WHAT TO PRODUCE
Leave out every picture and set down, exactly, the lines below from the one holding "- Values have" up to and including the one holding "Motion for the".
++++++++++
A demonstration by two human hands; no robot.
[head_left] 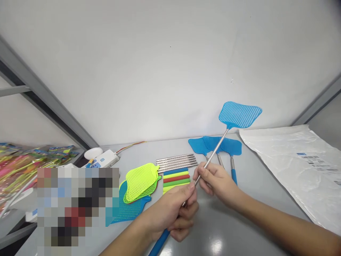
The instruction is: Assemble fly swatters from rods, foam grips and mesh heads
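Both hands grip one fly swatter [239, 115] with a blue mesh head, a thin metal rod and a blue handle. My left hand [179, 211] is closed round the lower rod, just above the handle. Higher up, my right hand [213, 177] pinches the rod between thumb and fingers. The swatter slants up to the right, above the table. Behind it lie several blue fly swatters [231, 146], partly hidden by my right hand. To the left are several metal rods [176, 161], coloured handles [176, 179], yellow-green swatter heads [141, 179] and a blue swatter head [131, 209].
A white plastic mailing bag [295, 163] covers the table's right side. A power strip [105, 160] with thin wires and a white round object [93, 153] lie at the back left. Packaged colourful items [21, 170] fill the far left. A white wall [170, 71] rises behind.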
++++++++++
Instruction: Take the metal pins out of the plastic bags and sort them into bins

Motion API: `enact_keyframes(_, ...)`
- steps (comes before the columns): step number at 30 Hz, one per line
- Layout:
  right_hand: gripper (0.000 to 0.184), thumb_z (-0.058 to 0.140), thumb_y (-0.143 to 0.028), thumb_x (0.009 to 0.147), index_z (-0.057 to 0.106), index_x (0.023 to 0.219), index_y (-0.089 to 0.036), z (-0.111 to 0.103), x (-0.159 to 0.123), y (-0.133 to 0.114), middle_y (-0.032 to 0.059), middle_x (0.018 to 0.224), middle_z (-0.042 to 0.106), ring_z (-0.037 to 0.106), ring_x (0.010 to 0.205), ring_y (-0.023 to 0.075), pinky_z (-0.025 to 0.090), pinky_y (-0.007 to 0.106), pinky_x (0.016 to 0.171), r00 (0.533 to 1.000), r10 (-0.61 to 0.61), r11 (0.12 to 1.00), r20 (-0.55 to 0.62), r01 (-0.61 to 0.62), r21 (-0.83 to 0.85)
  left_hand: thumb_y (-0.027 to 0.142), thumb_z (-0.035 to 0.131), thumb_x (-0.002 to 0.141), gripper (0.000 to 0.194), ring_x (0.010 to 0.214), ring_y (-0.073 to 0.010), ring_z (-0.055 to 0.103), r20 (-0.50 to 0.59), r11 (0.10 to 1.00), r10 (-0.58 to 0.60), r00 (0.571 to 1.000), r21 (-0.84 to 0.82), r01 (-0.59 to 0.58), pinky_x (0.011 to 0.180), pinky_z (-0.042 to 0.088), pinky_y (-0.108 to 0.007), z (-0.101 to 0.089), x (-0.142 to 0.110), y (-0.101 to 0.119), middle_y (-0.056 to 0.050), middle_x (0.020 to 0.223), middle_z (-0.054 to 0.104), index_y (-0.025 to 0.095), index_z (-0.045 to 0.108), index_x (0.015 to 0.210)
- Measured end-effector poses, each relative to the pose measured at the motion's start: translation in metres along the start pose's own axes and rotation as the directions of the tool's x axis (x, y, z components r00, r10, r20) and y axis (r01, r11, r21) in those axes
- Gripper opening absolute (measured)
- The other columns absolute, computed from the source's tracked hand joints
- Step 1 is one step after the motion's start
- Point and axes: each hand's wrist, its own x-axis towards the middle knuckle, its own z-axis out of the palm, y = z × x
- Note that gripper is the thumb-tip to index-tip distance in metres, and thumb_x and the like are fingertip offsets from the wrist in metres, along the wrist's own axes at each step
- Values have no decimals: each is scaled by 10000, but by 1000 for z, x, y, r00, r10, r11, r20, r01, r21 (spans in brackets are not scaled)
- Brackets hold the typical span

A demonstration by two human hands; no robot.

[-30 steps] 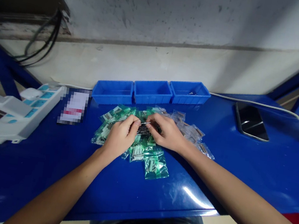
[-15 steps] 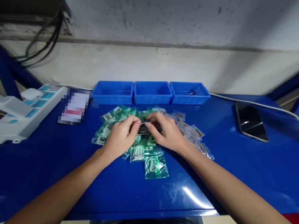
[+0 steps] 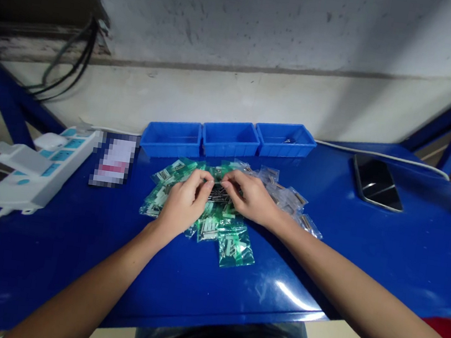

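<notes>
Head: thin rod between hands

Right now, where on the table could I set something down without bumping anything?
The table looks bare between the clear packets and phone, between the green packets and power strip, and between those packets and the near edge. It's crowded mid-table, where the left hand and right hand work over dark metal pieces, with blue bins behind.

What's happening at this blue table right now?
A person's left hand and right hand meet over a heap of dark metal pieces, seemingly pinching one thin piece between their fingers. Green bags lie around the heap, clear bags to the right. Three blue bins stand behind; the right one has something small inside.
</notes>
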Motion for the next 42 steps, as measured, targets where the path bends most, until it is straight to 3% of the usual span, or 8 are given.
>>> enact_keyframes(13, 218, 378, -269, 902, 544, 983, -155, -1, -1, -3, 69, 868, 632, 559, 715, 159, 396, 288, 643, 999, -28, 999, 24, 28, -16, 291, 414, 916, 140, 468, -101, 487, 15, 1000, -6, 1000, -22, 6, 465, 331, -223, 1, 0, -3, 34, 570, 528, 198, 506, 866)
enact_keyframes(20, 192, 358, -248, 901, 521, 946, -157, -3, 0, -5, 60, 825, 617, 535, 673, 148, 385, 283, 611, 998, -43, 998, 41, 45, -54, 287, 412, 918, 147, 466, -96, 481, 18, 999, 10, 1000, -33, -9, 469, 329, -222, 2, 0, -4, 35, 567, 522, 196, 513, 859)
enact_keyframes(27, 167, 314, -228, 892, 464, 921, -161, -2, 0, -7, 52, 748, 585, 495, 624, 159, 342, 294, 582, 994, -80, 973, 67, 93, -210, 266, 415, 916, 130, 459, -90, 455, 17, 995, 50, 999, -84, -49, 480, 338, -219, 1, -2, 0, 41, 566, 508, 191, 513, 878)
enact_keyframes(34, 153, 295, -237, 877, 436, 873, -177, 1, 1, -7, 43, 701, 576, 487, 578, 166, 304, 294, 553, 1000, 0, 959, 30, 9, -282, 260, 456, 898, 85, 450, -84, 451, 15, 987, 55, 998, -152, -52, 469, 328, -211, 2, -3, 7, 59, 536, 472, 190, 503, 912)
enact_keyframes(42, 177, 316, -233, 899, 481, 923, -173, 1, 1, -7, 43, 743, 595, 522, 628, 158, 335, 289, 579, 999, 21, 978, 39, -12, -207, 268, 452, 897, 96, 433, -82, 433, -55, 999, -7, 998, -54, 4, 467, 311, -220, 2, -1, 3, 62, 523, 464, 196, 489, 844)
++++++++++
OUTPUT OF THE TASK
- Values have no decimals: each is scaled by 10000, but by 1000 for z, x, y, r00, r10, r11, r20, r01, r21 (spans in brackets are not scaled)
- Brackets hold the typical span

A demonstration by two human hands; no robot.

[-30 steps] 
[-15 steps] 
[+0 steps] 

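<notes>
Head: thin rod between hands

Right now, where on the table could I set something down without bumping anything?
The table looks bare between the clear packets and phone, between the green packets and power strip, and between those packets and the near edge. It's crowded mid-table, where the left hand and right hand work over dark metal pieces, with blue bins behind.

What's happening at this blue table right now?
A person's left hand and right hand meet over a heap of dark metal pieces, seemingly pinching one thin piece between their fingers. Green bags lie around the heap, clear bags to the right. Three blue bins stand behind; the right one has something small inside.
</notes>
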Motion for the next 42 steps, as measured, targets where the path bends most, until it is straight to 3% of the usual span, or 8 are given.

With this output, the exercise is done.